Travelling up to Oban, with husband James, along the final stretch of Loch Awe, I can honestly say it was the most gorgeous vision I’ve ever had, and this was just the start.
Bathed in soft, golden autumnal sunlight, the trees on the fellside were a beautiful meld of golds and coppers.
Parts seemed like green velvet, then the loch itself with its bays and inlets; small islands; old ruined Kilchurn castle and overhanging trees, all creating a picture of perfect harmony, as if someone had thought up an exquisite dream then made it reality.
Arriving in the early evening light, Oban does not disappoint.
There on a sea loch you look out across the bay at boats, islands and mountains, then wonder if you’re imagining things.
At times it seems an impossibility of beauty, yet this is only one small portion of the Highlands.
For me, it went beyond mere picture postcard too as one strand of my ancestry – the MacDougalls – were from this area, so driving along the Brander pass, I knew that a small part of history, though sad, had happened here.
After a meal, and a long sleep, we woke to a hearty breakfast then walked along to Ganavan Sands – a wide, golden, sandy beach with clear limpid sea.
The views were stunning so the walk was punctuated by photo stops at every turn.
The combination of autumn golds, greens, pristine seas, islands and mountain silhouettes all drenched in soft sunshine, made the place magical.

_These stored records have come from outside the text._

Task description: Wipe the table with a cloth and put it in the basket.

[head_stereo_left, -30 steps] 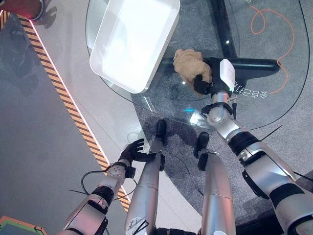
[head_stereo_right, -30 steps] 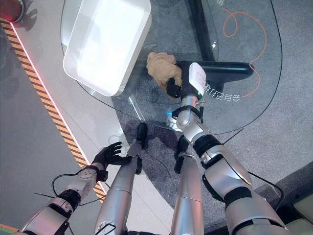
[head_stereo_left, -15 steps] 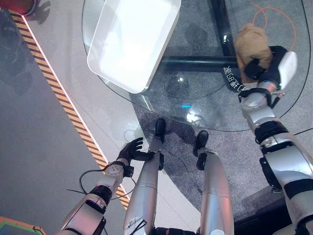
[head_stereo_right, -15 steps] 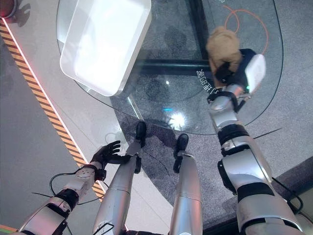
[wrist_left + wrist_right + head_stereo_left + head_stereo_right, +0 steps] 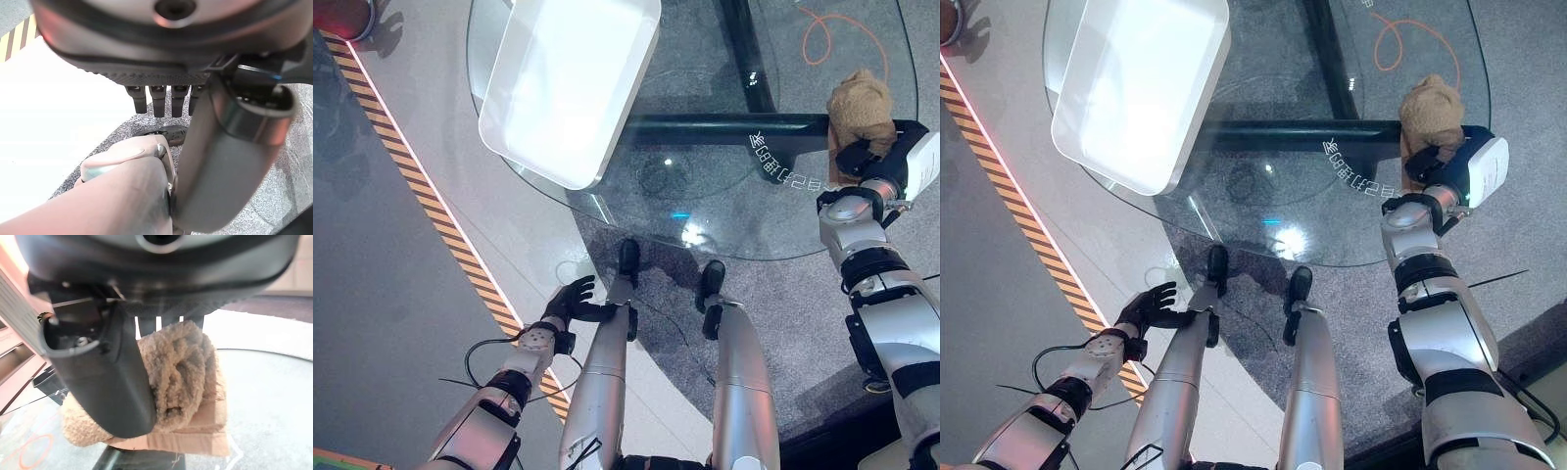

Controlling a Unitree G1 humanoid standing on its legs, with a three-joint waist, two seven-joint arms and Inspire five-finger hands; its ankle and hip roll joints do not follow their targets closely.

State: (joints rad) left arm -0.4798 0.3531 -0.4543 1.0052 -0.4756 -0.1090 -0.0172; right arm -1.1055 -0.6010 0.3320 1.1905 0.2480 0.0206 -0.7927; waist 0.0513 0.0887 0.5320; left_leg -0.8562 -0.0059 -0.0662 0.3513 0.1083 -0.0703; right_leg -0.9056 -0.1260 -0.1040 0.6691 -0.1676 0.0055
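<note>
The tan cloth [image 5: 860, 106] lay bunched on the round glass table [image 5: 705, 211], close to its right-hand edge, with the right hand [image 5: 867, 155] on it from the near side. In the right wrist view the thumb [image 5: 105, 382] curved round one side of the cloth [image 5: 183, 372] and fingers came over its top, so the hand was closed on the cloth and appeared to press it against the glass, though contact with the surface was hard to confirm. The white basket [image 5: 1136, 83] stood at the far left of the table, its near corner overhanging the rim, well apart from the cloth. Between them the glass lay open. An orange cable [image 5: 822, 29] showed on the floor through the glass, beyond the cloth. The left hand [image 5: 570, 302] hung low beside the table's near edge, off the glass, fingers loosely spread and holding nothing.
</note>
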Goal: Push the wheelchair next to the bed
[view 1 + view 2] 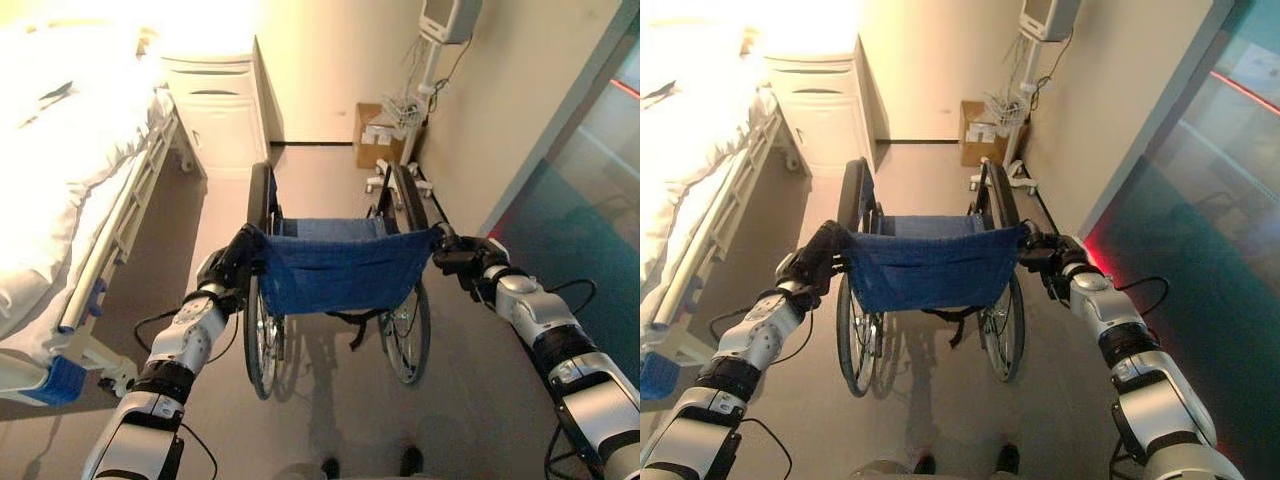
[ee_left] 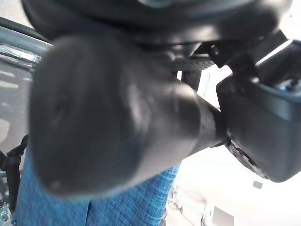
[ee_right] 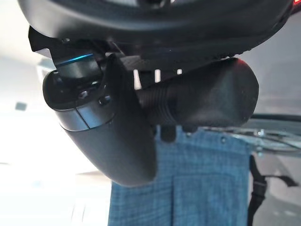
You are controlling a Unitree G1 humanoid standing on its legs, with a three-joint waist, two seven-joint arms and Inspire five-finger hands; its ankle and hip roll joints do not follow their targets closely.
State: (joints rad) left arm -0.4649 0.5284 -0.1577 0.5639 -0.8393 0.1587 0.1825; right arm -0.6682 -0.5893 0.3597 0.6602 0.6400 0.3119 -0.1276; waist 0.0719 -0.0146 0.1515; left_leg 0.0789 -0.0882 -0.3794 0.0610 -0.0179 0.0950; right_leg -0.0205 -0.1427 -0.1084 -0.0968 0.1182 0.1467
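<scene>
Your left hand [image 1: 232,262] and right hand [image 1: 462,258] each curl round a push grip of the wheelchair [image 1: 335,265]; it stands mid-aisle, well apart from the bed [image 1: 70,180] on your left. Expect it to roll freely yet swerve easily; hold both grips and push evenly.

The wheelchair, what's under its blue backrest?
Below the wheelchair's blue backrest hang black straps, between the two wheels, with bare floor underneath. The backrest covers most of the seat, so what lies on it cannot be seen.
</scene>
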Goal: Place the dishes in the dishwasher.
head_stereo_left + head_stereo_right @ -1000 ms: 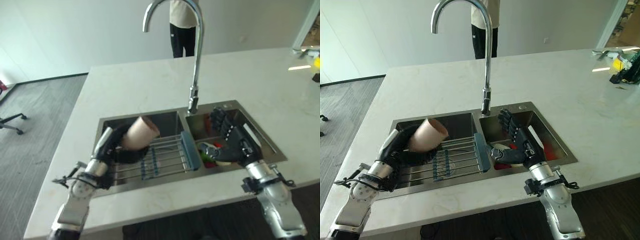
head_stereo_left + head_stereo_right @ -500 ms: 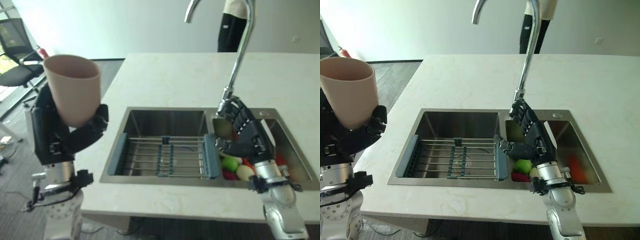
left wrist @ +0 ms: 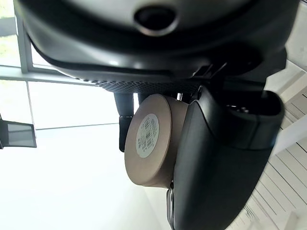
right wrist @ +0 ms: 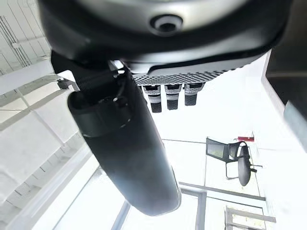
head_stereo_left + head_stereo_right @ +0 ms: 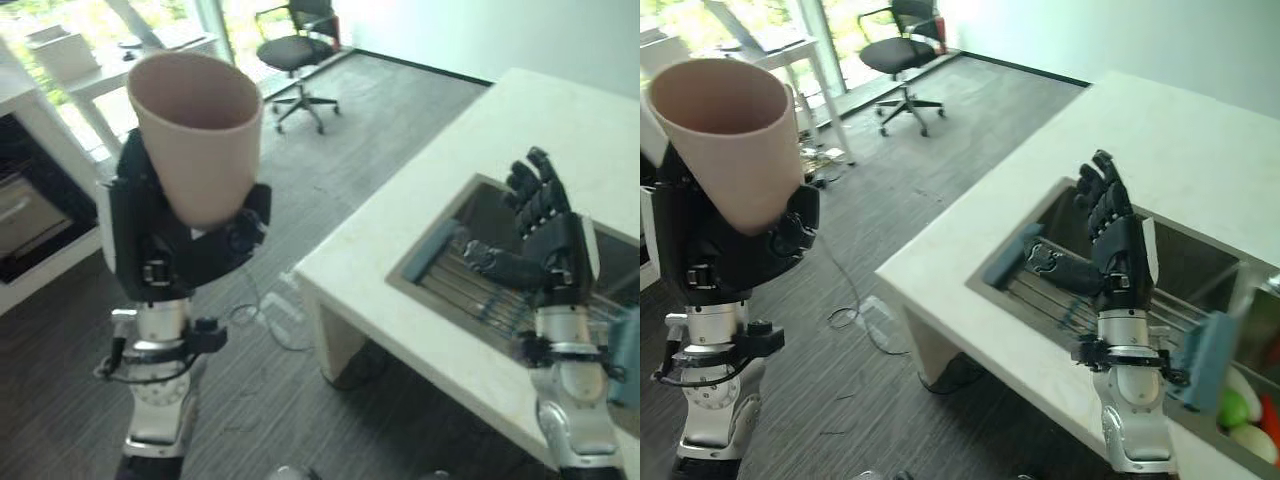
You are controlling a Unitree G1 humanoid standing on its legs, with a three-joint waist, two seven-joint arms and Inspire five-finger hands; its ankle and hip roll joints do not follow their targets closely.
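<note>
The left hand (image 5: 175, 255) is now carrying the pink cup (image 5: 197, 130) upright over the floor, well away from the sink (image 5: 1110, 270) it was lifted out of, fingers wrapping its base. The right hand (image 5: 1110, 240) is hovering above the sink with fingers spread, grasping nothing. The cup is probably heading toward the dishwasher.

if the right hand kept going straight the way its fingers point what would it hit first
Probably nothing nearby. The right hand is open over the sink edge with straight fingers pointing upward, away from the counter. That line looks free as far as the eye views show, though depth is hard to judge.
</note>
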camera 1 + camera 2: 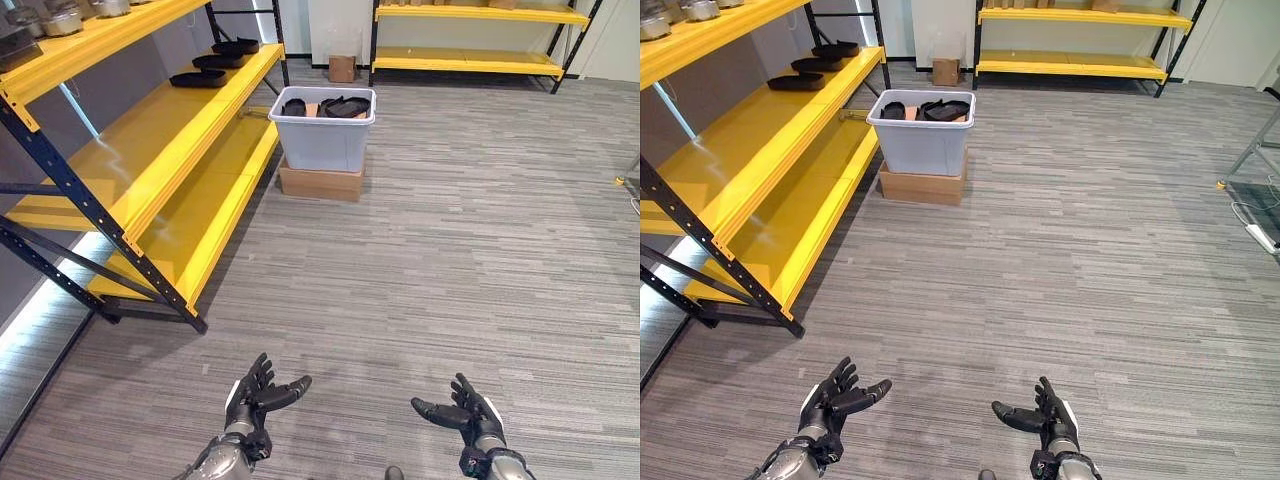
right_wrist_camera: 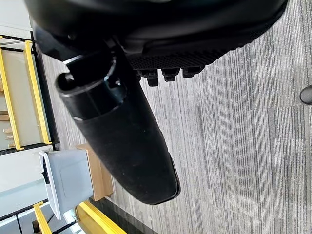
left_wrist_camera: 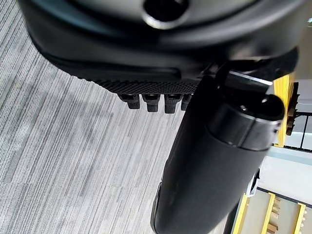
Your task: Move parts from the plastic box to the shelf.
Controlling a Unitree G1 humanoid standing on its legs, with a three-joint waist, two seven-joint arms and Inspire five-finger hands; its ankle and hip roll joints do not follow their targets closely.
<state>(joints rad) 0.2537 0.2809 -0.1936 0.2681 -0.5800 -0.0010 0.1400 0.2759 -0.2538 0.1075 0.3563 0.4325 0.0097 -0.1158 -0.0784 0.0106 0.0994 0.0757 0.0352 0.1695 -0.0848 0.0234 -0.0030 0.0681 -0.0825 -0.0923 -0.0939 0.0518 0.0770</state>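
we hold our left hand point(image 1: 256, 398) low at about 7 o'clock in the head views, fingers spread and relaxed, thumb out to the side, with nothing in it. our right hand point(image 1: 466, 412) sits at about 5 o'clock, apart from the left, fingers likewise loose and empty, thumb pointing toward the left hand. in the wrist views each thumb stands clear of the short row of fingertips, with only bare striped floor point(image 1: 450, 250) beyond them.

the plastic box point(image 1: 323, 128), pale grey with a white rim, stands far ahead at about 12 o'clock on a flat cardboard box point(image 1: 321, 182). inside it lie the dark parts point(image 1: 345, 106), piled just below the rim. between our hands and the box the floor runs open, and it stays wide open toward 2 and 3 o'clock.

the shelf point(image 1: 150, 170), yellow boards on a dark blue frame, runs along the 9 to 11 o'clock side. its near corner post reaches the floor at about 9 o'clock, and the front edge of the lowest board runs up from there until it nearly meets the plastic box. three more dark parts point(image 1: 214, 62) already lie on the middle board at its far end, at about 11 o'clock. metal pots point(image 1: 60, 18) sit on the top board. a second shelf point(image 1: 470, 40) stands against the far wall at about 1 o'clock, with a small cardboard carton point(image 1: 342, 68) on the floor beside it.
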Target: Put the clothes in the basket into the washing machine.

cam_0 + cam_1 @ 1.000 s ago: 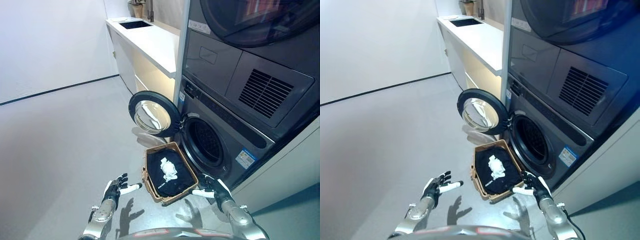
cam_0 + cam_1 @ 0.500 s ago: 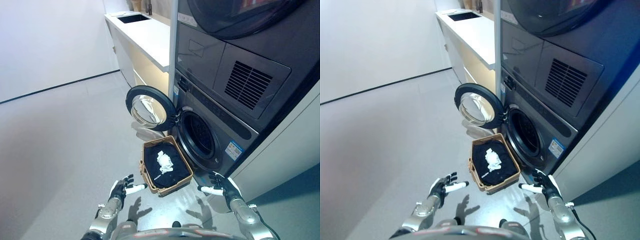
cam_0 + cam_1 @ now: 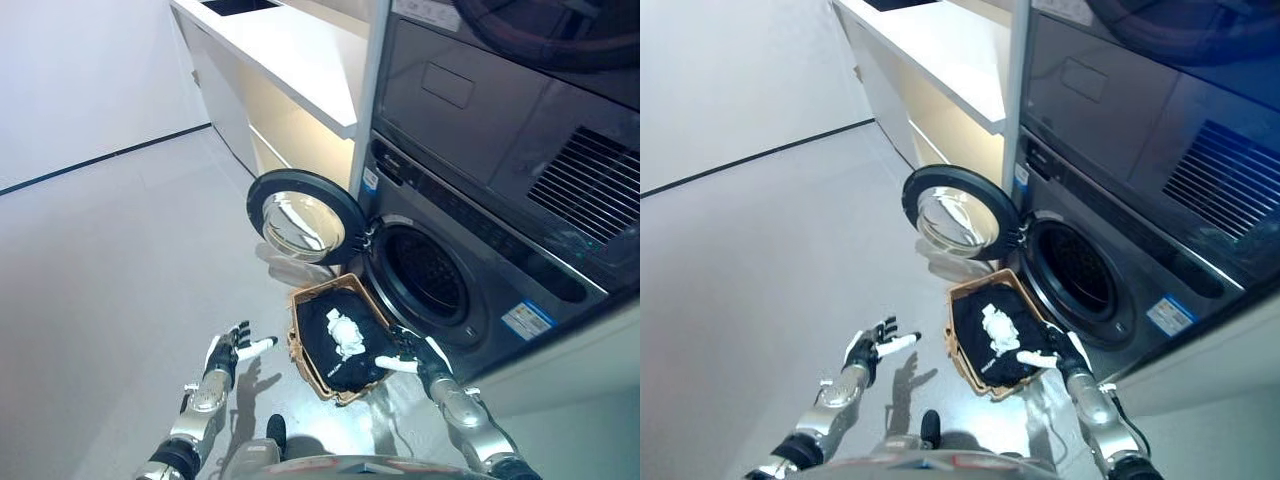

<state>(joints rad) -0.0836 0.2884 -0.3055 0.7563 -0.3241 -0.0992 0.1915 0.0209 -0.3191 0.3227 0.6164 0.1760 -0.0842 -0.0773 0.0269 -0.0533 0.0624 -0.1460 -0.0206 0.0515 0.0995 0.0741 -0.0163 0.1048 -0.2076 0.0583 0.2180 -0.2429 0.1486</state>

As we walked back towards our hotel, I was keen to visit Dunollie House, the clan seat, where we were shown round by very hospitable Robin, the son of the current MacDougall chief. We briefly explored the house and knew we'd see the castle sometime soon to do the tour.
It was a surreal yet wonderful experience and I vowed to return.
After loading up with more MacDougall tartans than a gift shop, we headed back to Oban, where we walked along the prom with a slight nip in the air, giving the perfect excuse to don the tartan scarf.